Your goal -> Scan the entries below for the string "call" and copy every line where it turns up.

Supplied records ->
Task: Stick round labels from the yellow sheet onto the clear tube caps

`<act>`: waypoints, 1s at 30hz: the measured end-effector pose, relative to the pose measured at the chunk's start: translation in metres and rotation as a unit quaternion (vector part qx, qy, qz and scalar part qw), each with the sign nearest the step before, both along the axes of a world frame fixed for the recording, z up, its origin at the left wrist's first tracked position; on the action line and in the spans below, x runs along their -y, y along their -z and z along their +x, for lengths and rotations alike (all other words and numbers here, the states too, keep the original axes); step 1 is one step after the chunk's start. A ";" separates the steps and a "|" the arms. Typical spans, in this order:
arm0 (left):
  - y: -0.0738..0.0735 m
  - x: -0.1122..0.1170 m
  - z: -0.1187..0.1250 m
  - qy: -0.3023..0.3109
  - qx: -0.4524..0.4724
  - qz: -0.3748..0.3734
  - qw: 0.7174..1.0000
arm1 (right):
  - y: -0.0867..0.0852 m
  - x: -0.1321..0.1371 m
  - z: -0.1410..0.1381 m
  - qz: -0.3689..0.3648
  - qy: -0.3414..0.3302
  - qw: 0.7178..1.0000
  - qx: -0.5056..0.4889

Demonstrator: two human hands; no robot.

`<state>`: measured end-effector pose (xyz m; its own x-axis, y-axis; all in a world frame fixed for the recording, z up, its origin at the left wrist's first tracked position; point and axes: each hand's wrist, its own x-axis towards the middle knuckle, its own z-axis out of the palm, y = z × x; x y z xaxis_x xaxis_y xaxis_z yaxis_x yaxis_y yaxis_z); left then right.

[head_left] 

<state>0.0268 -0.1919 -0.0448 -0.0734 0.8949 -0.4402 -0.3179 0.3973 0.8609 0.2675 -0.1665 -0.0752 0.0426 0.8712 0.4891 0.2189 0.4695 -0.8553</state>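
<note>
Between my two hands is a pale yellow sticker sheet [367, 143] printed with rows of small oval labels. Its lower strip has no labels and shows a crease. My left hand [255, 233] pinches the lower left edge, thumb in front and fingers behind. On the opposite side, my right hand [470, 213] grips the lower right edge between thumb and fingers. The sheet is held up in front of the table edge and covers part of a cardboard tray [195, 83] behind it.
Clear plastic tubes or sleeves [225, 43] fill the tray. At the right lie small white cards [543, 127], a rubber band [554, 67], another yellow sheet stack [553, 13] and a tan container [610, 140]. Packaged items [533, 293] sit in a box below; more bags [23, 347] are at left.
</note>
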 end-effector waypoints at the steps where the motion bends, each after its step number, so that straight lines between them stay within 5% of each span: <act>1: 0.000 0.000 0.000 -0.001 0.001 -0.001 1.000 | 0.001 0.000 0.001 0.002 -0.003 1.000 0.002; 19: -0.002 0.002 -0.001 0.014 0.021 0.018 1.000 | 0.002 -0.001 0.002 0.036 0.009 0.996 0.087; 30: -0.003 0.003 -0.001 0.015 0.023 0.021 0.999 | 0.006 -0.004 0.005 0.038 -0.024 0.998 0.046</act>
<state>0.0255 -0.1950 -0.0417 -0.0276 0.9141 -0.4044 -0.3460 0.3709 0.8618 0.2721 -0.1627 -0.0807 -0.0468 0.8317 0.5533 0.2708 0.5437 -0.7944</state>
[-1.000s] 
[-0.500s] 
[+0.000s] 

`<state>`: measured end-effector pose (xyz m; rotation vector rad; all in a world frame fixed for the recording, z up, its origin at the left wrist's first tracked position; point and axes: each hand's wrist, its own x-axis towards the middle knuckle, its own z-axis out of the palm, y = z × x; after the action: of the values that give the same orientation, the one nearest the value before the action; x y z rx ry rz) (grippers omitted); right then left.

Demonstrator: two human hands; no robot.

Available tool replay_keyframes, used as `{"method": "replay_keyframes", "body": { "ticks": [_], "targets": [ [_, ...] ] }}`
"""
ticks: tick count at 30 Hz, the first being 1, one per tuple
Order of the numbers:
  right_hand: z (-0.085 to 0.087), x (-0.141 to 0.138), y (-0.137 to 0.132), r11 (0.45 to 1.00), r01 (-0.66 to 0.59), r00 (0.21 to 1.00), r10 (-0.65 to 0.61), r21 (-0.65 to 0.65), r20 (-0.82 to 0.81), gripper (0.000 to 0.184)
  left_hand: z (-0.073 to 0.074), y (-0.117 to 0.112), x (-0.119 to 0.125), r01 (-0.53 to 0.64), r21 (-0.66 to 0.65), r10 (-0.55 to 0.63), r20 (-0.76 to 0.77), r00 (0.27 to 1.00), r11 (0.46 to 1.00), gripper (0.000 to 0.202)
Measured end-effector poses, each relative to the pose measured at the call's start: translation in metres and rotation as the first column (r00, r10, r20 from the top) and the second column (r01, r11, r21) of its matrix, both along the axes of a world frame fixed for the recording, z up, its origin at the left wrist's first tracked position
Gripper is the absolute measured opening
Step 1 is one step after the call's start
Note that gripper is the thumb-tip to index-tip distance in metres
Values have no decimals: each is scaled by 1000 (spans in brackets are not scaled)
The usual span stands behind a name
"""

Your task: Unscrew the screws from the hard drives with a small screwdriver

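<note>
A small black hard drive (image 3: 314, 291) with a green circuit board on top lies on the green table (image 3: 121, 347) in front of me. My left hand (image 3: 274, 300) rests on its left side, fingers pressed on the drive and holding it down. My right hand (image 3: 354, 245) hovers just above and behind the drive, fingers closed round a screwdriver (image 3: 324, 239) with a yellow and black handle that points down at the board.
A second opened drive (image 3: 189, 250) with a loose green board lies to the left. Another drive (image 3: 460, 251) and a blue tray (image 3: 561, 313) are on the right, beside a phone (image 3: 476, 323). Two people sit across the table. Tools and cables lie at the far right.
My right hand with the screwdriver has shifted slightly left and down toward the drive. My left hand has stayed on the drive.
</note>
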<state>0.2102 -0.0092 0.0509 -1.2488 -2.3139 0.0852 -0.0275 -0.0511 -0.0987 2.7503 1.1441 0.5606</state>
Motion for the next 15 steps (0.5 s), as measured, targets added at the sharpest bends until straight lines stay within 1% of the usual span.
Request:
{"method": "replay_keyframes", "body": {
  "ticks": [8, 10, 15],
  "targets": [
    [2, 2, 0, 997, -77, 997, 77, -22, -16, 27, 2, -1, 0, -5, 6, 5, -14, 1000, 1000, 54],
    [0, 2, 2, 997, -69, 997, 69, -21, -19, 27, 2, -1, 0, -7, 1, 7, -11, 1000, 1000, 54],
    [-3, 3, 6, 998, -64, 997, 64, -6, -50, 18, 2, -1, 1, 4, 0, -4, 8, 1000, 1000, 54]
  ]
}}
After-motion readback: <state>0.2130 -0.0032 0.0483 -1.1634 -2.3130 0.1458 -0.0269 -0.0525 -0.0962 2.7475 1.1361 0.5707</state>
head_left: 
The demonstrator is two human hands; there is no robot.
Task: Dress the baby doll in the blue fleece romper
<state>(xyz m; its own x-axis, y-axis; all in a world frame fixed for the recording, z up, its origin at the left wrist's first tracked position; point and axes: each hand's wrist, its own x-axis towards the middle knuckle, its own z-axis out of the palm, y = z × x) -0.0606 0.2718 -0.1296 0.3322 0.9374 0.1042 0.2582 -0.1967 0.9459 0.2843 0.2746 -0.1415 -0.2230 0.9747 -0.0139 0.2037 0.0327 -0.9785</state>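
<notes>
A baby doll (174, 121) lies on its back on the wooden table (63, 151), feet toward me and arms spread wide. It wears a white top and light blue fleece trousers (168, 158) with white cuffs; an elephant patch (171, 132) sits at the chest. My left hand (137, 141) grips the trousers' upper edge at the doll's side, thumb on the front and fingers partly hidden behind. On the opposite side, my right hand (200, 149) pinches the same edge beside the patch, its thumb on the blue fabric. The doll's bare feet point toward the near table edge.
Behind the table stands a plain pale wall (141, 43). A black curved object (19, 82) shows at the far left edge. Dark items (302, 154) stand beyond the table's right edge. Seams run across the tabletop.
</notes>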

Result for this task ->
Measured end-effector poses, each relative to the pose measured at the call's start: translation in metres and rotation as the first column (r00, r10, r20 from the top) and the second column (r01, r11, r21) of its matrix, both along the axes of a world frame fixed for the recording, z up, its origin at the left wrist's first tracked position
Step 1 is one step after the call's start

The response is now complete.